Abstract:
Exemplary embodiments of the present invention disclose a method and system for replacing an unevaluated input that is constant at runtime to a group of instructions that calculates an output and can not modify the unevaluated input with invocation code that calls evaluation code. In a step, an exemplary embodiment identifies a group of instructions with an unevaluated input that is constant at runtime that calculates an output and can not modify the unevaluated input. In another step, an exemplary embodiment identifies an unevaluated input to the group of instructions that is constant at runtime. In another step, an exemplary embodiment generates an evaluation code that evaluates the unevaluated input. In another step, an exemplary embodiment replaces the unevaluated input with an invocation code that invokes the evaluation code.

Description:
FIELD OF THE INVENTION 
     The present invention relates generally to compiler optimizations and more specifically to enhancing program performance through the memoization of arguments of pure functions. 
     BACKGROUND 
     Many computer performance enhancement techniques are based on eliminating redundant computation. Memoization is a technique that may enhance computer program performance by decreasing computation by remembering the results of a previously executed function. A function is a group of program instructions that performs a specific task, by accepting input values, called arguments, and producing a result. A pure function is a function that always produces the same result given the same input arguments, regardless of program state, and produces no side effects, e.g., by changing the value of a variable that is visible outside the function, by altering one of its input arguments, or by performing input/output.
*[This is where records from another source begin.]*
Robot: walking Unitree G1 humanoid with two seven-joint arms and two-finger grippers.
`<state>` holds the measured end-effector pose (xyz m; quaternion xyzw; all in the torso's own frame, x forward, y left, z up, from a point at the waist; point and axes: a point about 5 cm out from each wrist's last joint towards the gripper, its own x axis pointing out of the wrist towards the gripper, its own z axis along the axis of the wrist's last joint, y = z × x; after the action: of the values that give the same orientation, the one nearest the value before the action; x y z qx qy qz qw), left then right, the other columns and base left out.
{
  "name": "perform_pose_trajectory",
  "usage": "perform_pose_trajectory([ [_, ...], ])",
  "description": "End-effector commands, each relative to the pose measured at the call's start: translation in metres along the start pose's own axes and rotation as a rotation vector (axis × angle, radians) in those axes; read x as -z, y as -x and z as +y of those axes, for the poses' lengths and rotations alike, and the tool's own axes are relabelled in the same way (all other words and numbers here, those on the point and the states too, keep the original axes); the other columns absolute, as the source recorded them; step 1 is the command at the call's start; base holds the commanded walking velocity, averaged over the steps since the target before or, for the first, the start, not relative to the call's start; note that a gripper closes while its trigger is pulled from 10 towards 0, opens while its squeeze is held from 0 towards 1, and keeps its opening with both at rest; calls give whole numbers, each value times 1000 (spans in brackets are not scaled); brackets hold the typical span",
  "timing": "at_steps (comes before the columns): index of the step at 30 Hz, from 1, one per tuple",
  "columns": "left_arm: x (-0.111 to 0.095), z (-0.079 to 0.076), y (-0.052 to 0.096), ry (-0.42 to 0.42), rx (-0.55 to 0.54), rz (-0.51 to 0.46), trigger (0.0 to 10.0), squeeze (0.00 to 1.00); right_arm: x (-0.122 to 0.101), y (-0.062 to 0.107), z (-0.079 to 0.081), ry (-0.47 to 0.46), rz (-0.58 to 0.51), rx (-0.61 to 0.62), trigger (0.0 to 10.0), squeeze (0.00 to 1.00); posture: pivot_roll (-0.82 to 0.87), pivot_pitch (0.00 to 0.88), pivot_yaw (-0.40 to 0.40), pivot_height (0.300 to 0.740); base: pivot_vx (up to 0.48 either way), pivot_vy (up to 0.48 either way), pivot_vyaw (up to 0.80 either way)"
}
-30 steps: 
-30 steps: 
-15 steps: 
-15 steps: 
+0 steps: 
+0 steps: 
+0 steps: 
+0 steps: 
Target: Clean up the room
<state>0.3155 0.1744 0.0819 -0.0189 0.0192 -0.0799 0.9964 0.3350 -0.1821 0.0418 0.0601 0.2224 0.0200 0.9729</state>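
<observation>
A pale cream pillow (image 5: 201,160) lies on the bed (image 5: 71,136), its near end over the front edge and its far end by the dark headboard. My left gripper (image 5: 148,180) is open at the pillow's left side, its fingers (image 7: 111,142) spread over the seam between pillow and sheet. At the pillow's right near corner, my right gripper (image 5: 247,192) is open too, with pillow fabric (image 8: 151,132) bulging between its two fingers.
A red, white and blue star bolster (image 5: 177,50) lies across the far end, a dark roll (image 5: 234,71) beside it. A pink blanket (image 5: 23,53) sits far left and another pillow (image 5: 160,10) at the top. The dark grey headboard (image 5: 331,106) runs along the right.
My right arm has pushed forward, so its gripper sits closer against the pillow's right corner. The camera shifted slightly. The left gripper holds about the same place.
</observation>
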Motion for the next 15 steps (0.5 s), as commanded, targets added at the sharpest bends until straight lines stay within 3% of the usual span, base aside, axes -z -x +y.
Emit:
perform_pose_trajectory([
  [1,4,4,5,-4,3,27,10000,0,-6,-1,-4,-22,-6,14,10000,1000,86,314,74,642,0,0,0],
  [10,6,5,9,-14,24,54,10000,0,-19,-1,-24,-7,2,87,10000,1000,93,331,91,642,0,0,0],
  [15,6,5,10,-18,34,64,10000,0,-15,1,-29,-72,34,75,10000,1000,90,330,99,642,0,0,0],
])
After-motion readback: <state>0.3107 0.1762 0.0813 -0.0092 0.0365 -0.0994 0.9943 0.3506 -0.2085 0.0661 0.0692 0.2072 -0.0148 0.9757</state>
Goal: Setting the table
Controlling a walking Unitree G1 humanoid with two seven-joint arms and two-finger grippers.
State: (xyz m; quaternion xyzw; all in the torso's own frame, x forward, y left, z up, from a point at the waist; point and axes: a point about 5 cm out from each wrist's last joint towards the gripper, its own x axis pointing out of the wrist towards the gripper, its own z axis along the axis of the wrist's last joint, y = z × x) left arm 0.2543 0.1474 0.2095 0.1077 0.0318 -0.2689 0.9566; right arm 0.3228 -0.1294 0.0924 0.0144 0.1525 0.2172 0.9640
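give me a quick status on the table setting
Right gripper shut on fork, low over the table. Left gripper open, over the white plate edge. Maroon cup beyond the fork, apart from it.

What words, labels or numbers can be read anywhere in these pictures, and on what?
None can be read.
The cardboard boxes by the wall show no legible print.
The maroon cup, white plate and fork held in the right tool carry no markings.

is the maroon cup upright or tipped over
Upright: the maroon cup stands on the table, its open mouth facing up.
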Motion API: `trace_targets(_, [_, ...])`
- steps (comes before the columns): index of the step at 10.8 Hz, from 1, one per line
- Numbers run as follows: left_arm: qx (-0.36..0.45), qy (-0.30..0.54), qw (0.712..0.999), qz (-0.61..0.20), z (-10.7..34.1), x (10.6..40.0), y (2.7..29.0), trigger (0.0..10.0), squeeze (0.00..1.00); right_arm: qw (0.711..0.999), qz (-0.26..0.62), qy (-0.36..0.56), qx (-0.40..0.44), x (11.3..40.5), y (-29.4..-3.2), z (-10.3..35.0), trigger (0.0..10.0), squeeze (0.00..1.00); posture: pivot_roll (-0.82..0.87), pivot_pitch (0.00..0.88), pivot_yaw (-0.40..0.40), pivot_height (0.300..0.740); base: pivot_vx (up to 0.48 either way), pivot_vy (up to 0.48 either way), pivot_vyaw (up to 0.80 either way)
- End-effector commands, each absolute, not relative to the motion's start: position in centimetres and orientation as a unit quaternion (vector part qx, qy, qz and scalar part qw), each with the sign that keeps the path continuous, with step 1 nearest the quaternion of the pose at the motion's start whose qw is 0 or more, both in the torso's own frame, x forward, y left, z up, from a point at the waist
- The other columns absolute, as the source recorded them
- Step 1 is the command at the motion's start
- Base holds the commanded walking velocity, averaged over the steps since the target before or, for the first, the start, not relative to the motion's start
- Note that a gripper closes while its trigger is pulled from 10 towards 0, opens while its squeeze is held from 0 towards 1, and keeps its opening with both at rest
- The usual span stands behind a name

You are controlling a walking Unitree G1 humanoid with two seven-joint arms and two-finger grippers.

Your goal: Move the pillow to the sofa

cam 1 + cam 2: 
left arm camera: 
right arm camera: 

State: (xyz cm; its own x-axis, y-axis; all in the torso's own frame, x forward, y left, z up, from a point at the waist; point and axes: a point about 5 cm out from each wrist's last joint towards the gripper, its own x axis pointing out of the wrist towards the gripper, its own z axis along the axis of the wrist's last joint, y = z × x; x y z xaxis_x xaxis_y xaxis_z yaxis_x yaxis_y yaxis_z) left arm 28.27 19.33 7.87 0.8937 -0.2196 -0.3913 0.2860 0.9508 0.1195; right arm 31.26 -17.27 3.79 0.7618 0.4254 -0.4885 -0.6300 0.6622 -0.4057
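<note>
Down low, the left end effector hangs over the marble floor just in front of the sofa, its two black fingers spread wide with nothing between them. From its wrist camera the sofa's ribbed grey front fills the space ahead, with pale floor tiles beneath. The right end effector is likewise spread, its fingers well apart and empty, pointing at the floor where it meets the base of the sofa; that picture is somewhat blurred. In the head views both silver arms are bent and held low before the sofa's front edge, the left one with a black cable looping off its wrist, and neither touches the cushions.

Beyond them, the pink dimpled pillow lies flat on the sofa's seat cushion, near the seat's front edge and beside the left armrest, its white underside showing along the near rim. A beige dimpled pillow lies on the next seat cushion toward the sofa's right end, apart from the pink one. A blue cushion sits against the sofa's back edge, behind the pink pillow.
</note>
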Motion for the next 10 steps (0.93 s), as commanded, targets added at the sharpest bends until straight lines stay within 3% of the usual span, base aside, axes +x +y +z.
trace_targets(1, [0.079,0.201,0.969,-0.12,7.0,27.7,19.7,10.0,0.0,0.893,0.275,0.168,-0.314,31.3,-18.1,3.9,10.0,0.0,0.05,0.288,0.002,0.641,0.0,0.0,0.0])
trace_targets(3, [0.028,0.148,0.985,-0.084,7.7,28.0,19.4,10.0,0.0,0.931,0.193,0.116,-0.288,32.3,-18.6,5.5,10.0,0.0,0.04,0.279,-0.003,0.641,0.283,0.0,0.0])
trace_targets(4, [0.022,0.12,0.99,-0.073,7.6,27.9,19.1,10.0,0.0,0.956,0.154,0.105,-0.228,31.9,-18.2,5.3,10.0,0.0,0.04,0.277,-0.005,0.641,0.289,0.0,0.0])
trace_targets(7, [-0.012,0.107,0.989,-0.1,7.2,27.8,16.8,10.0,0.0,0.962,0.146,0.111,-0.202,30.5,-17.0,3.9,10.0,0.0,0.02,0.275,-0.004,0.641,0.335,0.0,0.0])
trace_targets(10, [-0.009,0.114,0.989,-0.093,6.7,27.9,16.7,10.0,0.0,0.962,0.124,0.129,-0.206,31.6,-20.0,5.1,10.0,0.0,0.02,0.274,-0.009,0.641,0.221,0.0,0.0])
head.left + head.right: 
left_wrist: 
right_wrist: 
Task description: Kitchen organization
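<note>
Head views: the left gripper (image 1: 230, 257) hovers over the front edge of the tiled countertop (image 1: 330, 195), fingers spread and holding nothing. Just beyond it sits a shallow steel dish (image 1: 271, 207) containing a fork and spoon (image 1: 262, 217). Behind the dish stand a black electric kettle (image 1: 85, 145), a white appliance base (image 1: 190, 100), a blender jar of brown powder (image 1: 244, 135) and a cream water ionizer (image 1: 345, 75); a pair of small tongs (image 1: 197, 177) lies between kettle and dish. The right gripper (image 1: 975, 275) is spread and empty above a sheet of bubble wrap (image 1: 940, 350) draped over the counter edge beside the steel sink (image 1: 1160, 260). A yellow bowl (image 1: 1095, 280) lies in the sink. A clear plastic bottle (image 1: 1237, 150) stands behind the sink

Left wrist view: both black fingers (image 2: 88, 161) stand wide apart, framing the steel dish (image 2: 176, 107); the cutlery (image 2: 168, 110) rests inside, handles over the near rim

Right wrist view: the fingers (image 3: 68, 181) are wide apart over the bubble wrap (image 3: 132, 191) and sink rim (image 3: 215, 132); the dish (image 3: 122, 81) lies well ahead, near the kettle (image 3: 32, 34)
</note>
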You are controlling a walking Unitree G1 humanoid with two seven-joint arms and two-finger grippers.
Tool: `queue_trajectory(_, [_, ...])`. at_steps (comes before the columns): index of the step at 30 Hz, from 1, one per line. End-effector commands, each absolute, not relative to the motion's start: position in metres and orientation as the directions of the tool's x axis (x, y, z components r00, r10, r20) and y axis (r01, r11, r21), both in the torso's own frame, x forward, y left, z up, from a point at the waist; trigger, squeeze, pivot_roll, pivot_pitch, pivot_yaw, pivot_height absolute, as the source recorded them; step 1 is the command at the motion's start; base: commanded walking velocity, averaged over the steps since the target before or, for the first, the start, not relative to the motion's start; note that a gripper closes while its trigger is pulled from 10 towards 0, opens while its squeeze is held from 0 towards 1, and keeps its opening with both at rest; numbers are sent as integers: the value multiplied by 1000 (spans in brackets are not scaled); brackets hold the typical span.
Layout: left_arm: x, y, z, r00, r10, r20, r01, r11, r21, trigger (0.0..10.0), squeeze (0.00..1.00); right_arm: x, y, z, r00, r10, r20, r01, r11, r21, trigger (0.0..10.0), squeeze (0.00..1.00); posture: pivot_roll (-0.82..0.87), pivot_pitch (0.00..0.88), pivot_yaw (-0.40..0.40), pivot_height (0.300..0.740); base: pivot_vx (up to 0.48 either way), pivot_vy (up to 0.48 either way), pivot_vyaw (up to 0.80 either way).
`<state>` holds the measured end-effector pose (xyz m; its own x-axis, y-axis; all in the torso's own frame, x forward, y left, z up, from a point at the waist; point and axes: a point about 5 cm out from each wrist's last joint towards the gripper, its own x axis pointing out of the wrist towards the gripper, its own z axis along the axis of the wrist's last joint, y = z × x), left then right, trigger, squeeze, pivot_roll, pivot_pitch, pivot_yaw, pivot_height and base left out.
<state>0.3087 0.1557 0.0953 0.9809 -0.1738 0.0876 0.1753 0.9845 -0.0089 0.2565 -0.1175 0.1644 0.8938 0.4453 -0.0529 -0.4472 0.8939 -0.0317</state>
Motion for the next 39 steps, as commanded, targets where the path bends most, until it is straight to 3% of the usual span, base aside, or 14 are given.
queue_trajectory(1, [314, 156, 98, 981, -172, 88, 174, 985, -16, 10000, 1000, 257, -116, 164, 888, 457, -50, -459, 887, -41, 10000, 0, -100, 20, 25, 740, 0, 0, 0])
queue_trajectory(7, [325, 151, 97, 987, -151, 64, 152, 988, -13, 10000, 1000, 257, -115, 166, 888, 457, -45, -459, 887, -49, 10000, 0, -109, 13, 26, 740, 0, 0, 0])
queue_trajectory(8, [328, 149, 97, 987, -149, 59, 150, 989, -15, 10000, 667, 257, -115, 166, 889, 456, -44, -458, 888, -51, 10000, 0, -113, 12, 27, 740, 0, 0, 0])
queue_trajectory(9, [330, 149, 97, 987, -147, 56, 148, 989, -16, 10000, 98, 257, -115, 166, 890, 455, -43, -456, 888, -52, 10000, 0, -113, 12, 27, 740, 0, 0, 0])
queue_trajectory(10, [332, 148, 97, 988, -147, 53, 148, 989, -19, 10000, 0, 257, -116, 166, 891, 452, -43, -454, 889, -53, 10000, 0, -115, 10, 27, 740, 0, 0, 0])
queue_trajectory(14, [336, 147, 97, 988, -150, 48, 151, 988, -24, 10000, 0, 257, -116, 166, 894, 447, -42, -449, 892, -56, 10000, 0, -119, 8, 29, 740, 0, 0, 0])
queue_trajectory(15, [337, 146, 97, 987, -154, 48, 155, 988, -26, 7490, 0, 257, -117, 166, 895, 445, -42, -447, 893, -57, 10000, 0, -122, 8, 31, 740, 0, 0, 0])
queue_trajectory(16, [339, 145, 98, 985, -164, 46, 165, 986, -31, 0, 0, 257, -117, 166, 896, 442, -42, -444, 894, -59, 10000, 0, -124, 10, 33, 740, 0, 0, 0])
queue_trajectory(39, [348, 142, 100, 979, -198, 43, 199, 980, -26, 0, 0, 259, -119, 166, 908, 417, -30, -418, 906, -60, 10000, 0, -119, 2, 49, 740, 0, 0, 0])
A common memoization method records the arguments and results of an execution of a pure function and records the results. Pure functions are identified, and if a pure function is called, the arguments that are input and the results produced by the pure function are recorded if the results have not been recorded. On subsequent invocations of the same pure function, a lookup is performed, and if the arguments used in the current invocation have been used before, the recorded result associated with those arguments is used instead of executing the pure function. This approach has been found to be effective, especially in Java® programs. Java and all Java-based trademarks and logos are trademarks or registered trademarks of Oracle and/or its affiliates. 
     SUMMARY 
     Exemplary embodiments of the present invention disclose a method and system for replacing an unevaluated input that is constant at runtime to a group of instructions that calculates an output and cannot modify the unevaluated input with invocation code that calls evaluation code. In a step, an exemplary embodiment identifies a group of instructions with an unevaluated input that is constant at runtime that calculates an output and cannot modify the unevaluated input. In another step, an exemplary embodiment identifies an unevaluated input to the group of instructions that is constant at runtime. In another step, an exemplary embodiment generates an evaluation code that evaluates the unevaluated input. In another step, an exemplary embodiment replaces the unevaluated input with an invocation code that invokes the evaluation code. 
    
    
     
       BRIEF DESCRIPTION OF THE SEVERAL VIEWS OF THE DRAWINGS 
         FIG. 1  is a functional block diagram illustrating the operation of an analyzer program, in accordance with an embodiment of the present invention. 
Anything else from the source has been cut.